WPPB28 Remote Operation of Large-Scale Fusion Experiments 454
 
  • G. Abla, D. P. Schissel
    GA, San Diego, California
  • T. W. Fredian
    MIT, Cambridge, Massachusetts
  • M. Greenwald, J. A. Stillerman
    MIT/PSFC, Cambridge, Massachusetts
 
  This paper examines the past, present, and future remote operation of large-scale fusion experiments by large, geographically dispersed teams. The fusion community has considerable experience placing remote collaboration tools in the hands of real users. Tools to remotely view operations and control selected instrumentation and analysis tasks were in use as early as 1992 and full remote operation of an entire tokamak experiment was demonstrated in 1996. Today’s experiments invariable involve a mix of local and remote researchers, with sessions routinely led from remote institutions. Currently, the National Fusion Collaboratory Project has created a FusionGrid for secure remote computations and has placed collaborative tools into operating control rooms.
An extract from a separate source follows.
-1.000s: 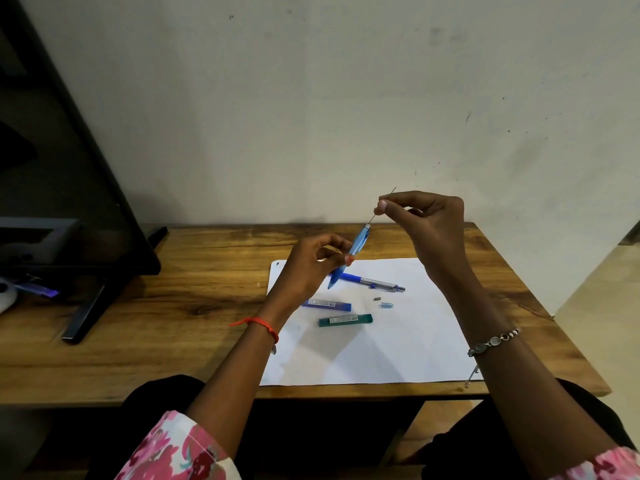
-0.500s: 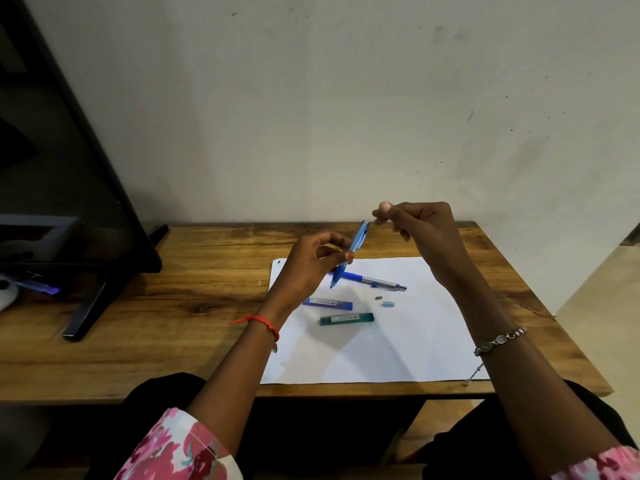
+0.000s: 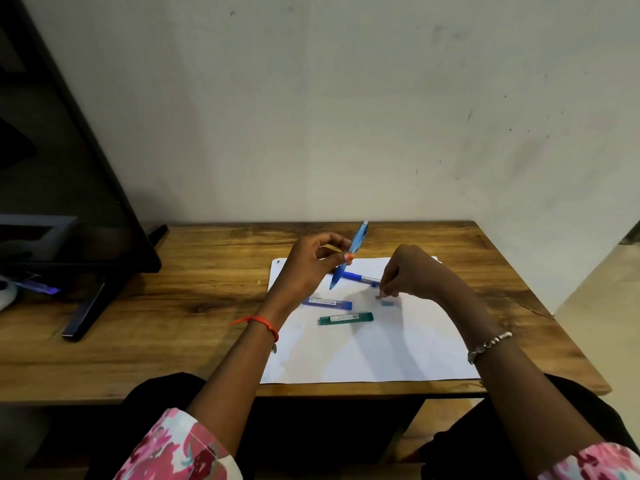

Looking toward the future, ITER will be the next major step in the international program. Fusion experiments put a premium on near real-time interactions with data and among members of the team and though ITER will generate more data than current experiments, the greatest challenge will be the provisioning of systems for analyzing, visualizing and assimilating data to support distributed decision making during ITER operation.